Task prompt.
When writing out the entries below, keep only the lines from the line with "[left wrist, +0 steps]" to the line with "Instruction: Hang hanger", both included, exactly as they are, and leave the pictures aside.

Items listed in a dataset
________

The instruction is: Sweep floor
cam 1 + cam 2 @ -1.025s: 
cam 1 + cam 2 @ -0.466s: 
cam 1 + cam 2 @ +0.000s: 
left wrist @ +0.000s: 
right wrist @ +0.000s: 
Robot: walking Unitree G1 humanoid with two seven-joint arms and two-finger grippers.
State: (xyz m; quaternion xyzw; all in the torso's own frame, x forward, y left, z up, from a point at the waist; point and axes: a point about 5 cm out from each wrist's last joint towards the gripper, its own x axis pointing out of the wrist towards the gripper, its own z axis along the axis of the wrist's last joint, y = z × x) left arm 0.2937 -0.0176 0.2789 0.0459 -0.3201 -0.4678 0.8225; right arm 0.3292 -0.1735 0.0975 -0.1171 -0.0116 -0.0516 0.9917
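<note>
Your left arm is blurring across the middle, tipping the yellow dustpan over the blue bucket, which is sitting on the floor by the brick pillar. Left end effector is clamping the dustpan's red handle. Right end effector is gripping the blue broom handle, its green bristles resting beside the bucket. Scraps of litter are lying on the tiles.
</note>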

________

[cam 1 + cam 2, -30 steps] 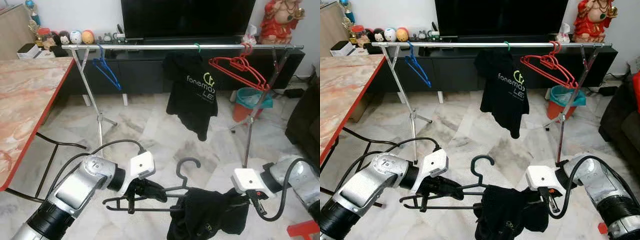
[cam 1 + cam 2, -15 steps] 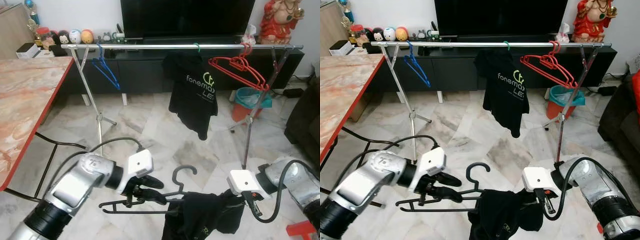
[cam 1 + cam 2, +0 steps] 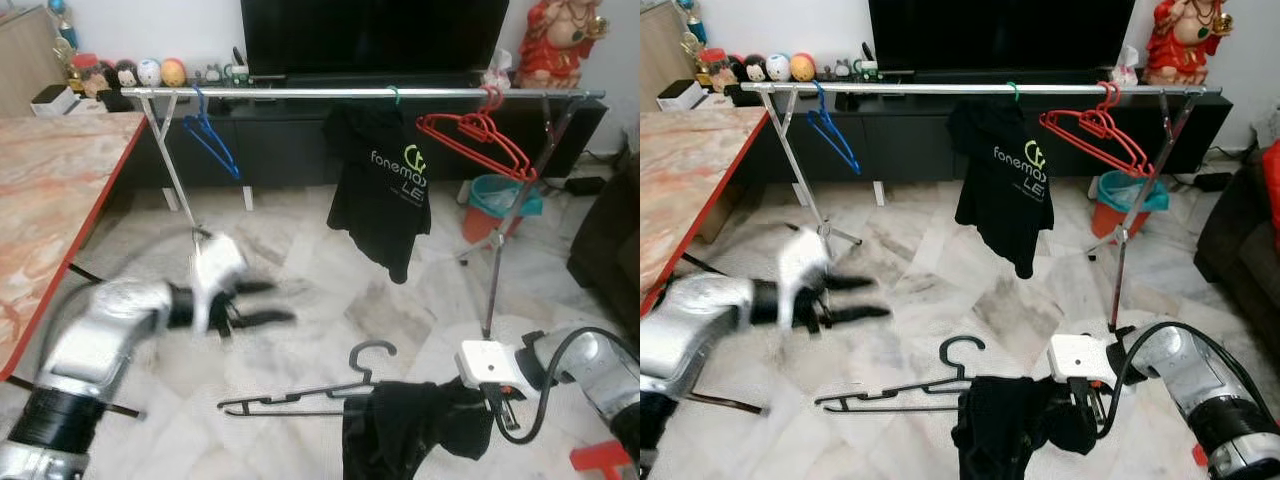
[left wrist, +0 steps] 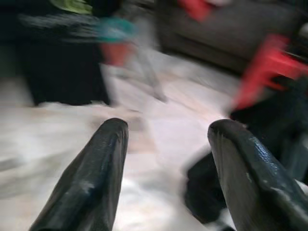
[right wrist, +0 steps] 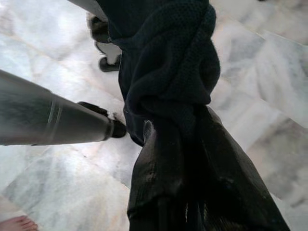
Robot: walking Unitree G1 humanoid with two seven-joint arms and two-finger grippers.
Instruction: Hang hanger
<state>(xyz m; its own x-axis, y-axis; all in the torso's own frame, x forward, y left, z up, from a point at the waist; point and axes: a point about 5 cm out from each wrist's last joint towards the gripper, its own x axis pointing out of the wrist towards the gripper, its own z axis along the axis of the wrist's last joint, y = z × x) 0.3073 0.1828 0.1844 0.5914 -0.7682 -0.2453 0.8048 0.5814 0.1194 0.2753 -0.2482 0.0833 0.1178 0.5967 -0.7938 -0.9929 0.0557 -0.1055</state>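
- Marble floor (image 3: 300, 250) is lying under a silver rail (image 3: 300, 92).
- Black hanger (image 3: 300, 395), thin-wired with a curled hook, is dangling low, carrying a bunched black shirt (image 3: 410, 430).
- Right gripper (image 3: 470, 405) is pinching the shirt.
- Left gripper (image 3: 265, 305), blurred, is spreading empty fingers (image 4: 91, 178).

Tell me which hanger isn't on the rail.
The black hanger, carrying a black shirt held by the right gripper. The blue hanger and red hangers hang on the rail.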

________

Response to the task.
[left wrist, +0 steps] 
[right wrist, +0 steps] 
Robot: walking Unitree G1 humanoid with two seven-joint arms and two-finger grippers.
Instruction: Hang hanger

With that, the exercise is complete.